[WHAT YOU WILL DO] Return all the records, each one exactly as given.

[INPUT RECORDS]
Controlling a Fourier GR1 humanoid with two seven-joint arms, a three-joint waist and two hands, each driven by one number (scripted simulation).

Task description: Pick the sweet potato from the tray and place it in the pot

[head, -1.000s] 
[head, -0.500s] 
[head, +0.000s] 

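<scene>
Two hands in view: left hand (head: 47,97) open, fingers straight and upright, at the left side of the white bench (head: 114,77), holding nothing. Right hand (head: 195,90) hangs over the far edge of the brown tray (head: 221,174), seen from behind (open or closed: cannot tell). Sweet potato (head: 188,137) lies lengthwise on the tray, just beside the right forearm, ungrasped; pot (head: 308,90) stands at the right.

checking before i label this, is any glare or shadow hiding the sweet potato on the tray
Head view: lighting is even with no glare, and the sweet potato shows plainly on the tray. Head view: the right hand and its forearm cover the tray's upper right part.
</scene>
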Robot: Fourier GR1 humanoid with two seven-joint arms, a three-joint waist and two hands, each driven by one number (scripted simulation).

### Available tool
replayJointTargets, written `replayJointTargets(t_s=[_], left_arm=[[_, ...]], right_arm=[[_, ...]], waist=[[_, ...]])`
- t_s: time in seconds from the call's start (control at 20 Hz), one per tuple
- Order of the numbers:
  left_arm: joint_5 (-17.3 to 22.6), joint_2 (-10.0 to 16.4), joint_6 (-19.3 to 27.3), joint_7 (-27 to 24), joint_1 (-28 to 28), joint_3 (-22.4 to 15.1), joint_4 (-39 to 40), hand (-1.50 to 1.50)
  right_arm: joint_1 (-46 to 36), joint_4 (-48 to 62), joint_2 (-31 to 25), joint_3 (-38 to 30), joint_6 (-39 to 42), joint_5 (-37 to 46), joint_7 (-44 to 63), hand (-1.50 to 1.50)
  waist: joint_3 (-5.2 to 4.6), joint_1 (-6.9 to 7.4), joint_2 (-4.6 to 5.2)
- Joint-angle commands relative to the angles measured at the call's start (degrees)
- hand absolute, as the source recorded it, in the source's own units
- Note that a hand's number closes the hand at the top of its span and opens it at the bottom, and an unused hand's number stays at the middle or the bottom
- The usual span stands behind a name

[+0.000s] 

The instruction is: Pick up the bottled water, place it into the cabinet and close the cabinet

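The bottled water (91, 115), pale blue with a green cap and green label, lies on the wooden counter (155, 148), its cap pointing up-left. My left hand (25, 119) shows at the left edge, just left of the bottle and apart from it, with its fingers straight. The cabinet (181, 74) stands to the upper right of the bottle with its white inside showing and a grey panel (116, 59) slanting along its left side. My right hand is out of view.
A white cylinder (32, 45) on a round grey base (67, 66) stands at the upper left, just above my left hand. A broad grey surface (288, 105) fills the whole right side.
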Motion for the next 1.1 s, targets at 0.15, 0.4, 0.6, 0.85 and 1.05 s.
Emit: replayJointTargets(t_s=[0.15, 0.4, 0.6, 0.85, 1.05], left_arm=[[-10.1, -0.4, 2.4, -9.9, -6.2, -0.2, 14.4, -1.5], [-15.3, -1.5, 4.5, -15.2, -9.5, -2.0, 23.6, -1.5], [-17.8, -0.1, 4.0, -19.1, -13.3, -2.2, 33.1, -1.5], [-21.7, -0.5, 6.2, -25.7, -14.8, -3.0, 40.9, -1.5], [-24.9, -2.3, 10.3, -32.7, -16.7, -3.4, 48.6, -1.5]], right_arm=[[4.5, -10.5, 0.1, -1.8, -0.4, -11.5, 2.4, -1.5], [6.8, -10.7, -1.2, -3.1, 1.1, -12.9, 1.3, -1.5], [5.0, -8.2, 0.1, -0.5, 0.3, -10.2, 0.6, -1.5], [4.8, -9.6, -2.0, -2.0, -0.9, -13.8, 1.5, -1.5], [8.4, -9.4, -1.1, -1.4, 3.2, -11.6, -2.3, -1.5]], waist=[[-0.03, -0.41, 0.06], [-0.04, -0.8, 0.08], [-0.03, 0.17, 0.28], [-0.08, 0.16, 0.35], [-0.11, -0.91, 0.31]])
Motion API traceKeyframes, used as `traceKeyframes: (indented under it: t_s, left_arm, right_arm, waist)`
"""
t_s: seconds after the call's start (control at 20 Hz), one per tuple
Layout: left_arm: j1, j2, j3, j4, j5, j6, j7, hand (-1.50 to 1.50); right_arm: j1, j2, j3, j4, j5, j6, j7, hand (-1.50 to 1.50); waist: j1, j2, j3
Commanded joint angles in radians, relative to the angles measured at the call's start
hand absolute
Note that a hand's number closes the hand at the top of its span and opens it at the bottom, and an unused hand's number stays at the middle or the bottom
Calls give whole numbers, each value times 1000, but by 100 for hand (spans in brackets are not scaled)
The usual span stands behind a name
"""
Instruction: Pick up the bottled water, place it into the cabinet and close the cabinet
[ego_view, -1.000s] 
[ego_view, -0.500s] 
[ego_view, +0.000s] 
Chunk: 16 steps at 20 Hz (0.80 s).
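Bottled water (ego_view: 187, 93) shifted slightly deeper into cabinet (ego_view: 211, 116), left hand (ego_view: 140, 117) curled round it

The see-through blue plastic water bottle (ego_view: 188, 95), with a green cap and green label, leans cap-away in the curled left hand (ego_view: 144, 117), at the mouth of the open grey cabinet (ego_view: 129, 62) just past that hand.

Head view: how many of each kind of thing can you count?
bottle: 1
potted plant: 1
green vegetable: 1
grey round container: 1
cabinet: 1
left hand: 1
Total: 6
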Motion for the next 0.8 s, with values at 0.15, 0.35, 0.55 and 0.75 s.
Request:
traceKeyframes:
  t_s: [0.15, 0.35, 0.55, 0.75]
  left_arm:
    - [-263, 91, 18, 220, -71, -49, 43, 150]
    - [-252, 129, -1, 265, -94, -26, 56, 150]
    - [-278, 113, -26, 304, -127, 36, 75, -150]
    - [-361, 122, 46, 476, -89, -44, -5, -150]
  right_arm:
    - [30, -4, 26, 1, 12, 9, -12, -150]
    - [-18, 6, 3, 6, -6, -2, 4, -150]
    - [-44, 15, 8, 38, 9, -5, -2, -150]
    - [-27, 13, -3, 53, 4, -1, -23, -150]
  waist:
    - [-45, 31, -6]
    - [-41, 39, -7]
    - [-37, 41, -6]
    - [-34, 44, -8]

[SOLUTION FOR THIS EXERCISE]
Controlling a Fourier GR1 humanoid with two seven-joint arms, a three-joint waist and two hands, each driven by one number (scripted simulation).

Task description: Pick the sweet potato from the tray and place it in the pot

[head, -1.000s] 
[head, -0.500s] 
[head, +0.000s] 

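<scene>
Two hands in view: left hand (head: 47,97) open, fingers straight and upright, at the left side of the white bench (head: 114,77), holding nothing. Right hand (head: 195,90) hangs over the far edge of the brown tray (head: 221,174), seen from behind (open or closed: cannot tell). Sweet potato (head: 188,137) lies lengthwise on the tray, just beside the right forearm, ungrasped; pot (head: 308,90) stands at the right.

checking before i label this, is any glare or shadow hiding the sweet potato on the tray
Head view: lighting is even with no glare, and the sweet potato shows plainly on the tray. Head view: the right hand and its forearm cover the tray's upper right part.
</scene>
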Robot: Fourier GR1 humanoid with two seven-joint arms, a three-joint waist and two hands, each driven by one number (scripted simulation).

### Available tool
replayJointTargets, written `replayJointTargets(t_s=[_], left_arm=[[_, ...]], right_arm=[[_, ...]], waist=[[_, ...]])`
- t_s: time in seconds from the call's start (control at 20 Hz), one per tuple
- Order of the numbers:
  left_arm: joint_5 (-17.3 to 22.6), joint_2 (-10.0 to 16.4), joint_6 (-19.3 to 27.3), joint_7 (-27 to 24), joint_1 (-28 to 28), joint_3 (-22.4 to 15.1), joint_4 (-39 to 40), hand (-1.50 to 1.50)
  right_arm: joint_1 (-46 to 36), joint_4 (-48 to 62), joint_2 (-31 to 25), joint_3 (-38 to 30), joint_6 (-39 to 42), joint_5 (-37 to 46), joint_7 (-44 to 63), hand (-1.50 to 1.50)
  waist: joint_3 (-5.2 to 4.6), joint_1 (-6.9 to 7.4), joint_2 (-4.6 to 5.2)
- Joint-angle commands relative to the angles measured at the call's start (degrees)
- hand absolute, as the source recorded it, in the source's own units
- Note that a hand's number closes the hand at the top of its span and opens it at the bottom, and an unused hand's number stays at the middle or the bottom
- The usual span stands behind a name

[+0.000s] 

The instruction is: Pick up the bottled water, place it into the cabinet and close the cabinet

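The bottled water (91, 115), pale blue with a green cap and green label, lies on the wooden counter (155, 148), its cap pointing up-left. My left hand (25, 119) shows at the left edge, just left of the bottle and apart from it, with its fingers straight. The cabinet (181, 74) stands to the upper right of the bottle with its white inside showing and a grey panel (116, 59) slanting along its left side. My right hand is out of view.
A white cylinder (32, 45) on a round grey base (67, 66) stands at the upper left, just above my left hand. A broad grey surface (288, 105) fills the whole right side.
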Motion for the next 1.1 s, targets at 0.15, 0.4, 0.6, 0.85 and 1.05 s.
Emit: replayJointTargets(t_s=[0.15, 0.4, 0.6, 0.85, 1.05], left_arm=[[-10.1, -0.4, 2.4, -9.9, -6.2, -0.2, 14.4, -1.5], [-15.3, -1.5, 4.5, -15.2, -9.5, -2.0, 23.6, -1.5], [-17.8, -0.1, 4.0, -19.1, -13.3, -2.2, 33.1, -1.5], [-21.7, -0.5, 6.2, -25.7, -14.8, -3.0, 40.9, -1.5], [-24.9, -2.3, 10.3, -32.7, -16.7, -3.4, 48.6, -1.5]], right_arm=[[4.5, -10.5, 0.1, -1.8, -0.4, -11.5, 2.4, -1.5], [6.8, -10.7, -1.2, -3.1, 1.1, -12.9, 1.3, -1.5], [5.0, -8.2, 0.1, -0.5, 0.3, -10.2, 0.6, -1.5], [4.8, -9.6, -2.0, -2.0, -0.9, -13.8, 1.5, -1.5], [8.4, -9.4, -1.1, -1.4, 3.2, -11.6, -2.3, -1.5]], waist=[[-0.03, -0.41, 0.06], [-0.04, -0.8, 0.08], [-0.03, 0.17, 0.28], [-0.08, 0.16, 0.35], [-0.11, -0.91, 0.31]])
Motion API traceKeyframes, used as `traceKeyframes: (indented under it: t_s, left_arm, right_arm, waist)`
"""
t_s: seconds after the call's start (control at 20 Hz), one per tuple
Layout: left_arm: j1, j2, j3, j4, j5, j6, j7, hand (-1.50 to 1.50); right_arm: j1, j2, j3, j4, j5, j6, j7, hand (-1.50 to 1.50); waist: j1, j2, j3
Commanded joint angles in radians, relative to the angles measured at the call's start
hand absolute
Note that a hand's number closes the hand at the top of its span and opens it at the bottom, and an unused hand's number stays at the middle or the bottom
Calls give whole numbers, each value times 1000, but by 100 for hand (spans in brackets are not scaled)
The usual span stands behind a name
"""
Instruction: Pick up the bottled water, place it into the cabinet and close the cabinet
[ego_view, -1.000s] 
[ego_view, -0.500s] 
[ego_view, +0.000s] 
Chunk: 16 steps at 20 Hz (0.80 s).
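Bottled water (ego_view: 187, 93) shifted slightly deeper into cabinet (ego_view: 211, 116), left hand (ego_view: 140, 117) curled round it

The see-through blue plastic water bottle (ego_view: 188, 95), with a green cap and green label, leans cap-away in the curled left hand (ego_view: 144, 117), at the mouth of the open grey cabinet (ego_view: 129, 62) just past that hand.

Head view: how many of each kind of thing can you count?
bottle: 1
potted plant: 1
green vegetable: 1
grey round container: 1
cabinet: 1
left hand: 1
Total: 6
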Motion for the next 0.8 s, with values at 0.15, 0.35, 0.55 and 0.75 s.
Request:
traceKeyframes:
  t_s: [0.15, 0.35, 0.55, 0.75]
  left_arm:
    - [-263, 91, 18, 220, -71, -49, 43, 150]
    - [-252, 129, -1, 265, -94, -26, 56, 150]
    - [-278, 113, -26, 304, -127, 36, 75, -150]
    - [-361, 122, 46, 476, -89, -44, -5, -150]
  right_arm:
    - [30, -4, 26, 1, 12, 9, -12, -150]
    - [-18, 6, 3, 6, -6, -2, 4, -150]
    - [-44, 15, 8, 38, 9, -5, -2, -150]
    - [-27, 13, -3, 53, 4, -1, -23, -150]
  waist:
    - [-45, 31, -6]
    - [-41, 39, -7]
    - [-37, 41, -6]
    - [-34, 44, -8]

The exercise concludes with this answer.